You bring up some good points there. But I will say I have yet to have a guide that was worth listening to. Now I have only had a few (less then 5) but have had some of the worst ones out there. The one that stands out in my mind is one we had up on LOTW. We were supost to have someone who actually was famed for the lake. But we ended up with a no nothing. The guy only knew his way around the lake and that was about it. We were up there for musky fishing and we ended up spending half the day looking for walleyes so he could make sore lunch. If the guy would have actually knew what he was doing insted of guessing all the time things would have gone better.

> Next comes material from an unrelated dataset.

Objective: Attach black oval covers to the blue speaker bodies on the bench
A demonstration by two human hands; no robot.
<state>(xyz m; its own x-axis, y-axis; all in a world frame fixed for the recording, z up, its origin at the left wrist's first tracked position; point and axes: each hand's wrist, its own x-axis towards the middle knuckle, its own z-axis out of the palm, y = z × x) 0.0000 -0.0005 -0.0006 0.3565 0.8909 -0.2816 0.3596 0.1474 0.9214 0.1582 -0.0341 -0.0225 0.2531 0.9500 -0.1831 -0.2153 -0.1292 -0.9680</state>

One guide that was well worth having was a guy who does some cat fishing on the red river. He knew what to look for and what equipment and bait to use. Though it was siimple on what we did, he was well worth having. If you end up getting someone who knows whats going on and patterns then yes you should listen to him. But if the guy does not know his head from his a$$ then what good is he? Oh and remember it is custumary in the event of getting lost, stranded, or in paril while out with a guide, eat the guide first :lol: :beer:


----------



## fishman (Oct 29, 2006)

your absolutely right mr invector sir theres allways some out there that just dont give a dam. :beer:


----------